Records from a data source
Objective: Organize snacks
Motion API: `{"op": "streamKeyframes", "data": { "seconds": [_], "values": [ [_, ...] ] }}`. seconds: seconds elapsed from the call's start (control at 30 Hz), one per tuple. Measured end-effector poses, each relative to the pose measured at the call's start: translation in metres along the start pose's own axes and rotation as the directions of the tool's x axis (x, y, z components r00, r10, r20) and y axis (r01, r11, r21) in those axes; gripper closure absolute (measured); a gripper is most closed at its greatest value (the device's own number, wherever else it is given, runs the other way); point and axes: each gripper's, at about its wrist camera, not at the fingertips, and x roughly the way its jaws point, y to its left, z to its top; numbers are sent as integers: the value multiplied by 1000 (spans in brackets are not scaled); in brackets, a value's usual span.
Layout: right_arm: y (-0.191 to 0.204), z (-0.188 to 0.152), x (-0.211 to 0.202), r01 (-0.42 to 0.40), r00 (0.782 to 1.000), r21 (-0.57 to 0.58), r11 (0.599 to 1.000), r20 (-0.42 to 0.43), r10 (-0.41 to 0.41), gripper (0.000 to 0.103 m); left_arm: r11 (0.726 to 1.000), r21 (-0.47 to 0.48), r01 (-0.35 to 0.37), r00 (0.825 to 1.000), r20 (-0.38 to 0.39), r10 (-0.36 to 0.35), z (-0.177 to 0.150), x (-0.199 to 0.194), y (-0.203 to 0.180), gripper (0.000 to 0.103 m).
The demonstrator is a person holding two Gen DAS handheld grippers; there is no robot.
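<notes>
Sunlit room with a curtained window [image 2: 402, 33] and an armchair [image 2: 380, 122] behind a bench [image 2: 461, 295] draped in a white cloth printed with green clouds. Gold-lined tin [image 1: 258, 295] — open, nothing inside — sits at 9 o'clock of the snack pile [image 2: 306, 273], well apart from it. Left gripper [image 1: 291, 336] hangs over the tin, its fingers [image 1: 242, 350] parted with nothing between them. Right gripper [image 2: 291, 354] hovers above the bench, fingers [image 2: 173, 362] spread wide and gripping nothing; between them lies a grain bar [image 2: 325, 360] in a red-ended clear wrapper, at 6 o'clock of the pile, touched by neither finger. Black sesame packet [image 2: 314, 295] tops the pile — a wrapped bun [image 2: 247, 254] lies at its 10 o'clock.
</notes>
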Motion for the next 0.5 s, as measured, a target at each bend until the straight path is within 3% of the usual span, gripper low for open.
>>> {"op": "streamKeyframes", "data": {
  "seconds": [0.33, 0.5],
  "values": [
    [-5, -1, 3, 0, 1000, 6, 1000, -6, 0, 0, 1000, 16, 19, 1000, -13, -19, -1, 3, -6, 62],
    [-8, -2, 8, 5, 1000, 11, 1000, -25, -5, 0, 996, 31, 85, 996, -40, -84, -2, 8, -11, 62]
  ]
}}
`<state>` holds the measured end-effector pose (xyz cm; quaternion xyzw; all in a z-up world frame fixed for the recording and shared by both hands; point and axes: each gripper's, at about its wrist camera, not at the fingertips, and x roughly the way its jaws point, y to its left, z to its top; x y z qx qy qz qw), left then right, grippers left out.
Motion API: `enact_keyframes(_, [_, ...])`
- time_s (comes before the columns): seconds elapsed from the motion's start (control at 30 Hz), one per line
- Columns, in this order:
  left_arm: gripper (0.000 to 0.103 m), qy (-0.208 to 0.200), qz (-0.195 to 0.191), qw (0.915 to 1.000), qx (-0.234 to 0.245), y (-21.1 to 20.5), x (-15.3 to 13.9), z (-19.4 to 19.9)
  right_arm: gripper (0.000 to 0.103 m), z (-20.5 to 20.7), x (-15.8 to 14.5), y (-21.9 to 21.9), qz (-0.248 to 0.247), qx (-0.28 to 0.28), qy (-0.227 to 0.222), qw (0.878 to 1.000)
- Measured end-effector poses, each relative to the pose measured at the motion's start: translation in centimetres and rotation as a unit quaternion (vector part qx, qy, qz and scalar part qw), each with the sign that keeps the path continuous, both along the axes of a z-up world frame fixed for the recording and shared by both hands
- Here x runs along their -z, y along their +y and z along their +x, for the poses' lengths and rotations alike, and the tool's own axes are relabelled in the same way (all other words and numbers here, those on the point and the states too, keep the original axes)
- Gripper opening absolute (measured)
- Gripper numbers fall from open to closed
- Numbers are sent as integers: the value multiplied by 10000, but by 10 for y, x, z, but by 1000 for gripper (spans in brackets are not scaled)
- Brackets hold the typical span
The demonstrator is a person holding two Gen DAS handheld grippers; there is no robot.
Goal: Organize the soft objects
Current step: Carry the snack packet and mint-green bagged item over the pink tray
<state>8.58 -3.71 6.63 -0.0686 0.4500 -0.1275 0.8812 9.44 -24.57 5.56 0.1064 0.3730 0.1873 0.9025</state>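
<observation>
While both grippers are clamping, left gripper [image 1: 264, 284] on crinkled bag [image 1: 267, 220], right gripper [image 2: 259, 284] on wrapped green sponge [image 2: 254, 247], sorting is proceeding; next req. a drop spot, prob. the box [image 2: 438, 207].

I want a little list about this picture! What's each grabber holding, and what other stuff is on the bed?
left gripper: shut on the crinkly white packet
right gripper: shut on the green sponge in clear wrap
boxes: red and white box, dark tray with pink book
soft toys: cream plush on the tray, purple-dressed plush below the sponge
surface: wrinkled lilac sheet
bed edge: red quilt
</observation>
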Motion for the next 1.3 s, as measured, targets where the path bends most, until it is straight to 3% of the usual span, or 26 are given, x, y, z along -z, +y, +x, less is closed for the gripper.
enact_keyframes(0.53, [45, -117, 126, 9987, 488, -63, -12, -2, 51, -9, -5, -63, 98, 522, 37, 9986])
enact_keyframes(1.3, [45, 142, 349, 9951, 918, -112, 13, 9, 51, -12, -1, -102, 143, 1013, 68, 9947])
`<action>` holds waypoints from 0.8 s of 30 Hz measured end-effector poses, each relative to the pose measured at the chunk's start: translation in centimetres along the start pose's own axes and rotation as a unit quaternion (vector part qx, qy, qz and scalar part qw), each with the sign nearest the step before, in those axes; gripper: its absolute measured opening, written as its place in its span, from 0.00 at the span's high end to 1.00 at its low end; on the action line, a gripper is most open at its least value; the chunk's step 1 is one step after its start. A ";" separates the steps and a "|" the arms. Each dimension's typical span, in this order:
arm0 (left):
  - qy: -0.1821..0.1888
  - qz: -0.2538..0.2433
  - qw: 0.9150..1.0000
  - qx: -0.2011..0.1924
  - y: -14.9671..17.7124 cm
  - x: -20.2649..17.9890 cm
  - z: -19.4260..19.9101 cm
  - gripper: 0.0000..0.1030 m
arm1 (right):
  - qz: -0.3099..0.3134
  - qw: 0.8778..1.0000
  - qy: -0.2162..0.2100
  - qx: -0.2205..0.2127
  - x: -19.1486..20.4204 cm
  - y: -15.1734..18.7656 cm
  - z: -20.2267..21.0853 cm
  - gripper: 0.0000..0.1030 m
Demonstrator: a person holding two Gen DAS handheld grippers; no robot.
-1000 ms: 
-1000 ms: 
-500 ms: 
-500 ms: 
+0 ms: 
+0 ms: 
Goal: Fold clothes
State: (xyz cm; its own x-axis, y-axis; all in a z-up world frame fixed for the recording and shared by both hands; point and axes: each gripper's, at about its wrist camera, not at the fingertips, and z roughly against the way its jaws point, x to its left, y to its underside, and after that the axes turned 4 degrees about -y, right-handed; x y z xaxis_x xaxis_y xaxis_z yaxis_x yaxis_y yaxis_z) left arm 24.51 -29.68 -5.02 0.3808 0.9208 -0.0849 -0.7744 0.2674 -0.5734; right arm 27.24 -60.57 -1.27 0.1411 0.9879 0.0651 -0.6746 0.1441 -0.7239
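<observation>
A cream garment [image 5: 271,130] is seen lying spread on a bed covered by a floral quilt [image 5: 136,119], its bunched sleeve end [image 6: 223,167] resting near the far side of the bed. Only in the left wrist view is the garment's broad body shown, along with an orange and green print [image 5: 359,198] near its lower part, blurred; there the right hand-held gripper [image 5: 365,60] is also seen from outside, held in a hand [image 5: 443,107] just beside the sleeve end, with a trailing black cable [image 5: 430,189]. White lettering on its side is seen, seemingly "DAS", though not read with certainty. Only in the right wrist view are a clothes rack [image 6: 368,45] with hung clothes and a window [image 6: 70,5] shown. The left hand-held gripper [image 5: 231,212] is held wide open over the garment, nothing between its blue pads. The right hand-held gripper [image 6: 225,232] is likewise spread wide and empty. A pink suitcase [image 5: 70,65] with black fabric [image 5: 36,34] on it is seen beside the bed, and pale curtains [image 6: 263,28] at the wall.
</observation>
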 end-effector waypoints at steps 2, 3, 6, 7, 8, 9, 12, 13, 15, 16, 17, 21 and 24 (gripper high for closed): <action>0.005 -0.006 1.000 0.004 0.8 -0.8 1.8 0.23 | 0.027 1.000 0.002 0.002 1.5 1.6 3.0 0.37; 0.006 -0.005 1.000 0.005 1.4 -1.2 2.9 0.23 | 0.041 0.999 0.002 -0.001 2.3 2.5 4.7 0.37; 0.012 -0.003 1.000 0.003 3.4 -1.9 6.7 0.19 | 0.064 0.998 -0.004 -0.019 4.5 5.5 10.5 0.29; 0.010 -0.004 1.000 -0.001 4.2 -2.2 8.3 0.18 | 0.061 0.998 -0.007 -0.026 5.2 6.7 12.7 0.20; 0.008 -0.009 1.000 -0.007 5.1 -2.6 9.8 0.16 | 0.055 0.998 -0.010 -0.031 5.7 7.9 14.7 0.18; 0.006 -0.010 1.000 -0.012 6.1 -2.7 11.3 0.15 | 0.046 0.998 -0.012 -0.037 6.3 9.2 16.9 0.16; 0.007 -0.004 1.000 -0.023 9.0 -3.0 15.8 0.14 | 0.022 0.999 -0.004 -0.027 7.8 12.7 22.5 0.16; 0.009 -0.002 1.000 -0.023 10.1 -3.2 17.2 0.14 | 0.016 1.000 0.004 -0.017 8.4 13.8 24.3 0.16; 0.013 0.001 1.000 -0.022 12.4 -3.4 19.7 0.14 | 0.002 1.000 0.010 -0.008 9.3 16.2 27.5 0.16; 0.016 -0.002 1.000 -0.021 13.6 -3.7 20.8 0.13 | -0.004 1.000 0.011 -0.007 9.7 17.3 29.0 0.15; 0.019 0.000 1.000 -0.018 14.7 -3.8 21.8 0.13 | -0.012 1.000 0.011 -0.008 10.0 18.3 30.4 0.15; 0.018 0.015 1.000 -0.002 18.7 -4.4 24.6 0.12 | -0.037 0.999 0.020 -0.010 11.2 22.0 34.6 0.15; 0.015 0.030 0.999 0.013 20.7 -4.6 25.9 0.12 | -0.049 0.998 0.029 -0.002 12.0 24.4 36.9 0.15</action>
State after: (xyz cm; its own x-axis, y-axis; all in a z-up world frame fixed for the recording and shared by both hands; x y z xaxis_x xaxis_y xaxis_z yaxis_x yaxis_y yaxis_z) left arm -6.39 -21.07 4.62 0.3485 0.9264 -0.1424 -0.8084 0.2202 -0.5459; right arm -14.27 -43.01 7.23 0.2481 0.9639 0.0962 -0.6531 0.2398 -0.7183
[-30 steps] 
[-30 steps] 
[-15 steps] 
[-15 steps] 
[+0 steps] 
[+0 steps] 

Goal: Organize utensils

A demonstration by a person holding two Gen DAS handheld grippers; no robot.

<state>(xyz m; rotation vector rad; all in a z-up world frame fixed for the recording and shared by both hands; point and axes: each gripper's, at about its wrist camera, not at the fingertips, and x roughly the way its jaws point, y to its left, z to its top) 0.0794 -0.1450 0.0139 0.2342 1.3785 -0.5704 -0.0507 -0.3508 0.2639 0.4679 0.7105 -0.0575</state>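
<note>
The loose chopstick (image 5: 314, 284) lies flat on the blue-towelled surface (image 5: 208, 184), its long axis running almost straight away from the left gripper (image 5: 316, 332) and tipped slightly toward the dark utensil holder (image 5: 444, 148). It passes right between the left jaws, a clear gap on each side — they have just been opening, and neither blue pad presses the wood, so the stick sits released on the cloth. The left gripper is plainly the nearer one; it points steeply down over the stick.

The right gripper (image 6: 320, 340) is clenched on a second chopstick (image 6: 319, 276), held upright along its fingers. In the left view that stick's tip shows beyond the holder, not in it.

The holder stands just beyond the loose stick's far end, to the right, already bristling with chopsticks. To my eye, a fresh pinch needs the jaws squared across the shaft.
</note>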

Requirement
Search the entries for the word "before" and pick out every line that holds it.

Exercise output
- time_s (comes before the columns): seconds elapsed from the motion's start (control at 30 Hz), one per line
`<action>` holds waypoints from 0.8 s of 30 Hz measured end-effector poses, each relative to the pose measured at the chunk's start: translation in centimetres along the start pose's own axes and rotation as a unit quaternion (vector part qx, qy, qz and scalar part qw), each with the sign nearest the step before, in those axes; gripper: its absolute measured opening, written as its place in its span, from 0.00 at the span's high end to 1.00 at its low end; on the action line, a gripper is most open at its least value; the chunk's step 1 is one step after its start. A ";" separates the steps and a "|" the arms. Each dimension's typical span, in this order:

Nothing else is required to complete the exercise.